Prediabetes is a metabolic state in which blood glucose levels are elevated but not yet high enough for a diagnosis of diabetes. Because many individuals with prediabetes progress to type 2 diabetes without intervention, early identification is considered critical for prevention. However, existing prediction models often rely only on routine clinical and biochemical measures, which may miss important underlying biological processes.

Understanding Prediabetes Prediction Through AI

The study enrolled 199 adults aged 18 to 60 years and classified them into control and prediabetes groups using HbA1c levels. Researchers trained a novel Pattern Neural Network, a type of artificial intelligence model, using 14 input variables. These included age, sex, BMI, waist circumference, lipid levels, glucose measures, haemoglobin, and total antioxidant scavenging potential, a marker reflecting the body’s ability to counter oxidative stress.

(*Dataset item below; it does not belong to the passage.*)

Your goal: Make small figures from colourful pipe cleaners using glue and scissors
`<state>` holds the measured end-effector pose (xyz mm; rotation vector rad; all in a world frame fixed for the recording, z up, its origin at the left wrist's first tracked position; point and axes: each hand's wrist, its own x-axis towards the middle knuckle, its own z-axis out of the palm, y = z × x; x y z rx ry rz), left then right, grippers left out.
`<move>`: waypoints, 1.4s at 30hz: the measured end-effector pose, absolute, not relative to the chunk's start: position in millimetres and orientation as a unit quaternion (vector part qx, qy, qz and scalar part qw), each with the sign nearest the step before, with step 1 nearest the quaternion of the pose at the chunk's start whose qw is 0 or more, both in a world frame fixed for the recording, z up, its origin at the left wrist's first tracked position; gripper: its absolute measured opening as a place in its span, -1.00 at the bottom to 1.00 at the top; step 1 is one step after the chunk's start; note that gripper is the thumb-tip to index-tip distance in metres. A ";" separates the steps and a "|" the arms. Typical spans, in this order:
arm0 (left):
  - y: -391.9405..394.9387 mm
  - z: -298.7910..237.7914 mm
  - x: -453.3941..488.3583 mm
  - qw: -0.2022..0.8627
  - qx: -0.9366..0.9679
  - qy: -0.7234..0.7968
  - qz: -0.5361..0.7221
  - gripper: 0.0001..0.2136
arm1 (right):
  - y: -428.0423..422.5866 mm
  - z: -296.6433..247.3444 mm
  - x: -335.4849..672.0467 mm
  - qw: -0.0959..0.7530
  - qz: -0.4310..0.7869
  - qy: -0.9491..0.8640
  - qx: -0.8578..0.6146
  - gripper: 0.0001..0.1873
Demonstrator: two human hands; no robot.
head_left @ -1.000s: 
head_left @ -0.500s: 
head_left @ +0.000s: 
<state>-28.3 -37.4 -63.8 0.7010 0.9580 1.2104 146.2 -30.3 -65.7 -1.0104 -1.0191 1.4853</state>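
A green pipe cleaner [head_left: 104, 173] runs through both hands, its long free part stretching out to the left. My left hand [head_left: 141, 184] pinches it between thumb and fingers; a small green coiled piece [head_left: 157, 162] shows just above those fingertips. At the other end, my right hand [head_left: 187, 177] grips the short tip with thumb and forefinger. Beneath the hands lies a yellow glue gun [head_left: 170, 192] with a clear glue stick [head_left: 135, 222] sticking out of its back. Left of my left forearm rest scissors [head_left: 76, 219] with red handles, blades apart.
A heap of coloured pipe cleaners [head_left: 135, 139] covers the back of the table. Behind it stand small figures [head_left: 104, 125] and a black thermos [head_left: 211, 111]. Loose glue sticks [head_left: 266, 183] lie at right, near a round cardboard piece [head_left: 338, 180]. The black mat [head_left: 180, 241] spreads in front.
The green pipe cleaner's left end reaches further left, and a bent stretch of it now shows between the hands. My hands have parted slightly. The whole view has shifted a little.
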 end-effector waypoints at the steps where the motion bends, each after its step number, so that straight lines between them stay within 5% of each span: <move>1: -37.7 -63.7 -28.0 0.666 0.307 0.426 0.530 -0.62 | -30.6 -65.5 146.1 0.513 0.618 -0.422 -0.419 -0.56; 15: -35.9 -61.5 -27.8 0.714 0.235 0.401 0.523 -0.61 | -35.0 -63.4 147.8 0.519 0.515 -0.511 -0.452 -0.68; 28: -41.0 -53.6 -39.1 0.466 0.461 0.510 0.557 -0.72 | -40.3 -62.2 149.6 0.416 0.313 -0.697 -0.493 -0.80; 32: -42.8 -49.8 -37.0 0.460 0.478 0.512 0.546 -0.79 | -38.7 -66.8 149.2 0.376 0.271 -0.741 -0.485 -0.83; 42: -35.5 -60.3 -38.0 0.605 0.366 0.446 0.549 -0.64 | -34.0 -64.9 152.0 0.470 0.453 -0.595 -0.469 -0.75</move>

Oxidative stress has long been implicated in the development of insulin resistance and metabolic disease, but it has rarely been integrated into AI-based risk models. By combining antioxidant status with established metabolic indicators, the researchers aimed to capture a more complete picture of prediabetes risk.

High Accuracy and Clinical Relevance

The AI model demonstrated a validation accuracy of 98.3%, outperforming commonly used machine learning approaches such as support vector machines, k-nearest neighbours, and logistic regression. Among all variables analysed, antioxidant scavenging potential and waist circumference emerged as the most influential predictors of prediabetes risk.

The model generated a risk score that reliably distinguished individuals at increased likelihood of progressing toward diabetes. According to the researchers, this level of accuracy suggests the approach could be clinically useful for early screening, particularly in populations at high risk of diabetes.

Why Antioxidant Status Matters

The findings support the growing view that oxidative stress plays a meaningful role in early metabolic dysfunction. Lower antioxidant capacity may reflect an imbalance that contributes to impaired glucose regulation, even before overt diabetes develops. Including this biological signal appears to enhance the model’s predictive performance beyond standard laboratory measures alone.

This research represents the first AI-based prediabetes prediction model in an Indian cohort to explicitly link antioxidant status with diabetes risk. If validated in larger and more diverse populations, the approach could support earlier identification of at-risk individuals and enable more targeted lifestyle or clinical interventions.

Reference

Yesupatham A et al. Artificial intelligence model as a tool to predict prediabetes. Sci Rep. 2025;15(1):43421.